TASK DETAILS: Under this line is a listing; return exactly the lines starting at the one with "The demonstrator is" and running down to the one with "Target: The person", and leave out its pictures.

- - - -

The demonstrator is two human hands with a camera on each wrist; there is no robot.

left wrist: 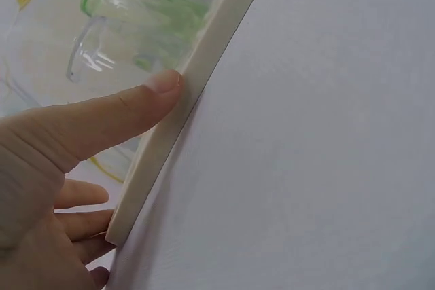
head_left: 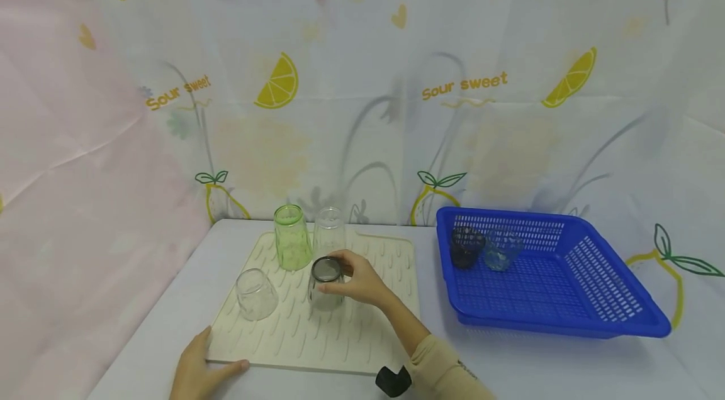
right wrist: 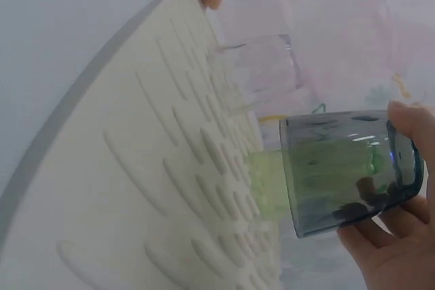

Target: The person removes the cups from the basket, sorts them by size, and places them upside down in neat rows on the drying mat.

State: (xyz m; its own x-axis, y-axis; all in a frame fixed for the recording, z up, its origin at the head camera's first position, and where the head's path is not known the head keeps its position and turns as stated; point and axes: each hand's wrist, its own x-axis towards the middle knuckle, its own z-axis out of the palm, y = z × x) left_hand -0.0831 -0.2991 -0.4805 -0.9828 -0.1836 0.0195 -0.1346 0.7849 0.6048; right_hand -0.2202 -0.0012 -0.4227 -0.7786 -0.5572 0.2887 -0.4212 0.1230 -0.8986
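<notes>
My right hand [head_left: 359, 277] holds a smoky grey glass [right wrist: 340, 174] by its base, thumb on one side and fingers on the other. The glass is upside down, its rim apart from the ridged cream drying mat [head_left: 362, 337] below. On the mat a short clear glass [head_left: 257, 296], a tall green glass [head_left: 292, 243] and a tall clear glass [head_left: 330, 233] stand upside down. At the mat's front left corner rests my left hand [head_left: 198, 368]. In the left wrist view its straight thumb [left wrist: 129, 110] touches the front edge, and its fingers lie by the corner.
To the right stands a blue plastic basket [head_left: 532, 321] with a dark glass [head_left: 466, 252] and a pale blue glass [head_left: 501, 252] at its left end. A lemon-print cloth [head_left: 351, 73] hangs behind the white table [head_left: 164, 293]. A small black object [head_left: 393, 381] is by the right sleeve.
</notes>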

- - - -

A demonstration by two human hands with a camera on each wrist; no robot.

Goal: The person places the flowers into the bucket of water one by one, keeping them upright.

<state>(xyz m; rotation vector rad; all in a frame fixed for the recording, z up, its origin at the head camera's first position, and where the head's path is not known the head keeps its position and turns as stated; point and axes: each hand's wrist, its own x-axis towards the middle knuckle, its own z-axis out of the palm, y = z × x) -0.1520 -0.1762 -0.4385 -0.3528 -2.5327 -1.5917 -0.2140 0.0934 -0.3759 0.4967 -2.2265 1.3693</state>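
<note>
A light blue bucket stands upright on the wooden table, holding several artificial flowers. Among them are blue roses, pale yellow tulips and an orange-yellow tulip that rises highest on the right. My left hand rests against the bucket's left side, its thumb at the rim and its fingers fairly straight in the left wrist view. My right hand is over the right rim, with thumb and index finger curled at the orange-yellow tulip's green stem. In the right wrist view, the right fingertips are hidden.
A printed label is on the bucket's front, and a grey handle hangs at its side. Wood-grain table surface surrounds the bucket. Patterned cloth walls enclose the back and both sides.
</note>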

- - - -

TASK SOLUTION:
The demonstrator is two human hands with a camera on each wrist; there is no robot.

left wrist: 
head_left: 
right wrist: 

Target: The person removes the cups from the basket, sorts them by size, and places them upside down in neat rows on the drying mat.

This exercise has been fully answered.